Work to complete: Each line of the material holding the word "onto" must be identified and copied.

Exercise materials:

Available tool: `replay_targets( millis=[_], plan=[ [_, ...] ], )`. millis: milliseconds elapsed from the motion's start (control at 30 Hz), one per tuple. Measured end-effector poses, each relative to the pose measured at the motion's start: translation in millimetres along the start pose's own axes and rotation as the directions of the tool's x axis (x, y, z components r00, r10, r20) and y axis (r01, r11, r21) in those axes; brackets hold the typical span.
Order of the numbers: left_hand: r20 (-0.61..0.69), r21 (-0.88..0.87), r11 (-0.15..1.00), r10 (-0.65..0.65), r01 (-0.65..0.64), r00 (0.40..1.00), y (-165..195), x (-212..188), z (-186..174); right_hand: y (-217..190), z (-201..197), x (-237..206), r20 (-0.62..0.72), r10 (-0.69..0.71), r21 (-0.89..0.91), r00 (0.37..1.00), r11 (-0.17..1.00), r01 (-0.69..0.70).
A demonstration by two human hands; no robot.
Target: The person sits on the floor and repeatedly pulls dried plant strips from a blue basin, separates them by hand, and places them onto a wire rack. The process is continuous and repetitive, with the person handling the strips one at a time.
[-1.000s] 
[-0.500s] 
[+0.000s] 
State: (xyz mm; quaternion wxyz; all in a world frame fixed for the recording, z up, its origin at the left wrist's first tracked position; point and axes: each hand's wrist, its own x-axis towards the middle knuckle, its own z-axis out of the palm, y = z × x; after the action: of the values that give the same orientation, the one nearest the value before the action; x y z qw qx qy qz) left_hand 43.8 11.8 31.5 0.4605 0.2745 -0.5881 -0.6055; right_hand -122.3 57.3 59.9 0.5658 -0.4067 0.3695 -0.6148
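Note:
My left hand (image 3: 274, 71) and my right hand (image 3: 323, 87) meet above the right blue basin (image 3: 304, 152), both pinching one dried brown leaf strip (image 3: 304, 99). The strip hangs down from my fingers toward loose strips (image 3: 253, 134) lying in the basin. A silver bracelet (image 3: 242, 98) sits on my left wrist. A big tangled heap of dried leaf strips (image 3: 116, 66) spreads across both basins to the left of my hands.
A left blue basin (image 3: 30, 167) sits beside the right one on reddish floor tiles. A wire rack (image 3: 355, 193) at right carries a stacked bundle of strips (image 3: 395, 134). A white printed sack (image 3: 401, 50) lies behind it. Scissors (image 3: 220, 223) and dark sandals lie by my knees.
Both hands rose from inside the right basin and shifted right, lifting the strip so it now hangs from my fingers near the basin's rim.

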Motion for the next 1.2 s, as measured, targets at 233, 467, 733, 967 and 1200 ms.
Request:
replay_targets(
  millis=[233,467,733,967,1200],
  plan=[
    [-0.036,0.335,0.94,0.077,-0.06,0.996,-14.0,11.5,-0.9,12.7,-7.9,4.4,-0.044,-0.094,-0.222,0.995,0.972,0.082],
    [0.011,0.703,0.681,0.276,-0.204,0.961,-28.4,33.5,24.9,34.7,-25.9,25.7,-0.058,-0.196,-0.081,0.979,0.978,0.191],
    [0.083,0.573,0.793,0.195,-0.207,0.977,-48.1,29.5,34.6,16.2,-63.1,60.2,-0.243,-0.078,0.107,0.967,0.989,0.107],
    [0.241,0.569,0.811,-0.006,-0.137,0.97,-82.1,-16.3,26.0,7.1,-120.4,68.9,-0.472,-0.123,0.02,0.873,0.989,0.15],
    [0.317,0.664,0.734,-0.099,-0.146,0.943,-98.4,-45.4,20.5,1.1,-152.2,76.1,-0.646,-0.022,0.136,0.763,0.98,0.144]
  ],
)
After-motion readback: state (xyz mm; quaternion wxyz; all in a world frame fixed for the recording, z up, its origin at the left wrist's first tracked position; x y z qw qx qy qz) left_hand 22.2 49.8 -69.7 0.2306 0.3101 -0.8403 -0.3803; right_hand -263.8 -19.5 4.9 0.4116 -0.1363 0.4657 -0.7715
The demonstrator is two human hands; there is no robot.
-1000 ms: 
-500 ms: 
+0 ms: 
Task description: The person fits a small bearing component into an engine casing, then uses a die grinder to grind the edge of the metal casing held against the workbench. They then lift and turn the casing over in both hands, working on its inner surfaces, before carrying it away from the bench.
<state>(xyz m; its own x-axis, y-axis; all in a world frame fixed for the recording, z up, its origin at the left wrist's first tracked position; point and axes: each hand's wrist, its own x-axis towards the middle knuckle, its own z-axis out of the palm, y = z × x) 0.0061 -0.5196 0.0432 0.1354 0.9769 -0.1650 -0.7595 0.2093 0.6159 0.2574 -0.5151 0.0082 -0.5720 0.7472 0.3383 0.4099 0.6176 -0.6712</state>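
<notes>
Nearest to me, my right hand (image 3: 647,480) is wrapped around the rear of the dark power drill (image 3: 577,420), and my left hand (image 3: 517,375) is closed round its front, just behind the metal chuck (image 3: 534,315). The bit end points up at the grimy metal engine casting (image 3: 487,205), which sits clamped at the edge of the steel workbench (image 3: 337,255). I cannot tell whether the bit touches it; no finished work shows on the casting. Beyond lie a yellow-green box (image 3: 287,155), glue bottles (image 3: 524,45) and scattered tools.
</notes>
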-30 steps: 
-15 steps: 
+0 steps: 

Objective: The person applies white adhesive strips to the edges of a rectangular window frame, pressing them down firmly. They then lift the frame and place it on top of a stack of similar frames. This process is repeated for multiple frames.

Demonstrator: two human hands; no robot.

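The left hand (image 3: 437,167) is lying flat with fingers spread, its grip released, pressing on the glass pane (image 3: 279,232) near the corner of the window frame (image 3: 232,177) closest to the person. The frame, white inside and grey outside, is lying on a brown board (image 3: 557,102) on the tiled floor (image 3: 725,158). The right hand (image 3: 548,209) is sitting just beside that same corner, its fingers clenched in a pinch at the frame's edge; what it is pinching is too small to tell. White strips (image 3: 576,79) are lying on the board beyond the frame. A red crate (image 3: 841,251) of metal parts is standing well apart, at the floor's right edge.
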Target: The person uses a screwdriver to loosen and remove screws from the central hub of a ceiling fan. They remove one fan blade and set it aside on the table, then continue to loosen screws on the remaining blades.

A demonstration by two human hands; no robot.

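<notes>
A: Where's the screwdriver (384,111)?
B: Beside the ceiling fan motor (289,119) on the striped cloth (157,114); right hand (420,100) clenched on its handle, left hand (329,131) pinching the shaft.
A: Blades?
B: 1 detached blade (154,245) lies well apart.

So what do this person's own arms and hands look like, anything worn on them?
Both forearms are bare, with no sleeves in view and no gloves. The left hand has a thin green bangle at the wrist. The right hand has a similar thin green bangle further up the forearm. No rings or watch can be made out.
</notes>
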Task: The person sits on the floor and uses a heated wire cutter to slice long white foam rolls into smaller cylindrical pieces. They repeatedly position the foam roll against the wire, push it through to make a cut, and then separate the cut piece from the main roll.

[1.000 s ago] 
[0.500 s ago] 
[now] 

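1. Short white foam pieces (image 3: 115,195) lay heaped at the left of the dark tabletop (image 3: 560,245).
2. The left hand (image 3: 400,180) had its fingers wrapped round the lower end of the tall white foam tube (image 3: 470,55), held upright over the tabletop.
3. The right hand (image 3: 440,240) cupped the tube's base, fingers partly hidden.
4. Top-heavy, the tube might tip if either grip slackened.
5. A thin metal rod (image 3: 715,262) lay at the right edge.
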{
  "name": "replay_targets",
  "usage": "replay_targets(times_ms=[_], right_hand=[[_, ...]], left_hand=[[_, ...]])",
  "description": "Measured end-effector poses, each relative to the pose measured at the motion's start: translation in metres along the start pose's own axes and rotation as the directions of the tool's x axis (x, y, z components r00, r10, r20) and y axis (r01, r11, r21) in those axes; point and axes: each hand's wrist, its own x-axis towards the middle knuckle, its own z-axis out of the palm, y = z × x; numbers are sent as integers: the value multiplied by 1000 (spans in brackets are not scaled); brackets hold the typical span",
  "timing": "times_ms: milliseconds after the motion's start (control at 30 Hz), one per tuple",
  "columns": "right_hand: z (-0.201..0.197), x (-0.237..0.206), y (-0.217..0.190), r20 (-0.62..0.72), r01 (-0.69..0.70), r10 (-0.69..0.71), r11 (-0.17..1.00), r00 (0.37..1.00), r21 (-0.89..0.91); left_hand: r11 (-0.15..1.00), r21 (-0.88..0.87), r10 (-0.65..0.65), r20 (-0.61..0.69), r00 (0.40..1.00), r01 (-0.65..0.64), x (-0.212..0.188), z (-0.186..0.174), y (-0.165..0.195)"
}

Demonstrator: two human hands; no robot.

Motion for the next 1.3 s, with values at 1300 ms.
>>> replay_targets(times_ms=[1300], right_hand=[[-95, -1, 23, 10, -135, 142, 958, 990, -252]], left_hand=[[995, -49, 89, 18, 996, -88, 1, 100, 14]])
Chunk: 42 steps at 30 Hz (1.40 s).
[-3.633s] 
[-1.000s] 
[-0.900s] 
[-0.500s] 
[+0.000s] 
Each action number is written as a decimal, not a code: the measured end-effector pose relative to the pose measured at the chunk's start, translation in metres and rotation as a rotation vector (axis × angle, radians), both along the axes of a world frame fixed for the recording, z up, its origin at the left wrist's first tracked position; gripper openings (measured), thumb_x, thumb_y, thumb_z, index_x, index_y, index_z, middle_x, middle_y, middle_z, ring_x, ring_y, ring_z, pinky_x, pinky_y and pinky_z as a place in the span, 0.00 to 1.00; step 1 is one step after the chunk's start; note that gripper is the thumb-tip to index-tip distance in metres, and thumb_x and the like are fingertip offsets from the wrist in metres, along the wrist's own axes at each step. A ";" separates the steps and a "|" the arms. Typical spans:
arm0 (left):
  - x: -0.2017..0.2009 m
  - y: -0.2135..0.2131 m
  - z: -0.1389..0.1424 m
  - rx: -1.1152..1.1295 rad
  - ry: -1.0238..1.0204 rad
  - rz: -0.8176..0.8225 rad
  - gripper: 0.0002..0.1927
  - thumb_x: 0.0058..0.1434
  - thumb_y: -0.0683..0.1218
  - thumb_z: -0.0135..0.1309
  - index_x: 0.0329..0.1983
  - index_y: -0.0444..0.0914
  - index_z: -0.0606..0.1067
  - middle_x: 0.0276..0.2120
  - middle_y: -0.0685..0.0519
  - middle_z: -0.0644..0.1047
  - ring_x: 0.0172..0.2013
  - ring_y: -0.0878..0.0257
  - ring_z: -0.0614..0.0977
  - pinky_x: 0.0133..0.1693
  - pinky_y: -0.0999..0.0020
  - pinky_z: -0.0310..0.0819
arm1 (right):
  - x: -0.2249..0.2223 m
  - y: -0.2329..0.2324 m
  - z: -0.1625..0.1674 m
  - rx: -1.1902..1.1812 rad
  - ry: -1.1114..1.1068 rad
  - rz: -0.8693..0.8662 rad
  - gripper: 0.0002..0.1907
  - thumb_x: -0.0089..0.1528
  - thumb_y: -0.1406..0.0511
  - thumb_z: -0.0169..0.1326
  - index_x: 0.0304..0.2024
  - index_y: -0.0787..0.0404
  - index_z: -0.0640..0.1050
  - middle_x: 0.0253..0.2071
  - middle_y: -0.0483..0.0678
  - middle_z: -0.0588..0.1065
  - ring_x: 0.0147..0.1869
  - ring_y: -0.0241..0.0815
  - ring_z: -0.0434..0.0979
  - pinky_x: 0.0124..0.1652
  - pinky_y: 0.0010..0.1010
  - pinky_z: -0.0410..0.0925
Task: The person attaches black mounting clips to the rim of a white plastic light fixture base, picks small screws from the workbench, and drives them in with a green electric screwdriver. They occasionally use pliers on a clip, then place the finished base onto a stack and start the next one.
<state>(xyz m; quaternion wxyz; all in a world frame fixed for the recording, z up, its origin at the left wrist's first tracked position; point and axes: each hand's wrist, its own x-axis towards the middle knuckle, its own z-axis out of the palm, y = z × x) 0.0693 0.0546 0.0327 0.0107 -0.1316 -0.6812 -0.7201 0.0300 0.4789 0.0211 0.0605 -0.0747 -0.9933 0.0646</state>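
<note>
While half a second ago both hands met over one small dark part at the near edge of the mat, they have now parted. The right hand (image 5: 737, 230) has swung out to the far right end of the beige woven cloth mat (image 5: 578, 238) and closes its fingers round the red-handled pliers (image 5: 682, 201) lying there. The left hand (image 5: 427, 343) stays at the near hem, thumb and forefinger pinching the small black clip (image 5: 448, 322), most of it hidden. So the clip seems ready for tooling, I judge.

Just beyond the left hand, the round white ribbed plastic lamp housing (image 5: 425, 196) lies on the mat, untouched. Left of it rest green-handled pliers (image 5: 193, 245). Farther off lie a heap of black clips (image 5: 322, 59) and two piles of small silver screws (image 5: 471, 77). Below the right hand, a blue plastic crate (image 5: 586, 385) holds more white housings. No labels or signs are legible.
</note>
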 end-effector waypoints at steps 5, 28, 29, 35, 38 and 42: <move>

Task result:
Target: The person sits on the floor and repeatedly pulls dried plant strips from a blue basin, separates them by hand, and places them onto a wire rack. The process is continuous and repetitive, with the person handling the strips one at a time.
Task: The person attaches black mounting clips to the rim of a white plastic light fixture base, picks small screws from the workbench, and drives them in with a green electric screwdriver. They occasionally use pliers on a clip, then place the finished base onto a stack and start the next one.

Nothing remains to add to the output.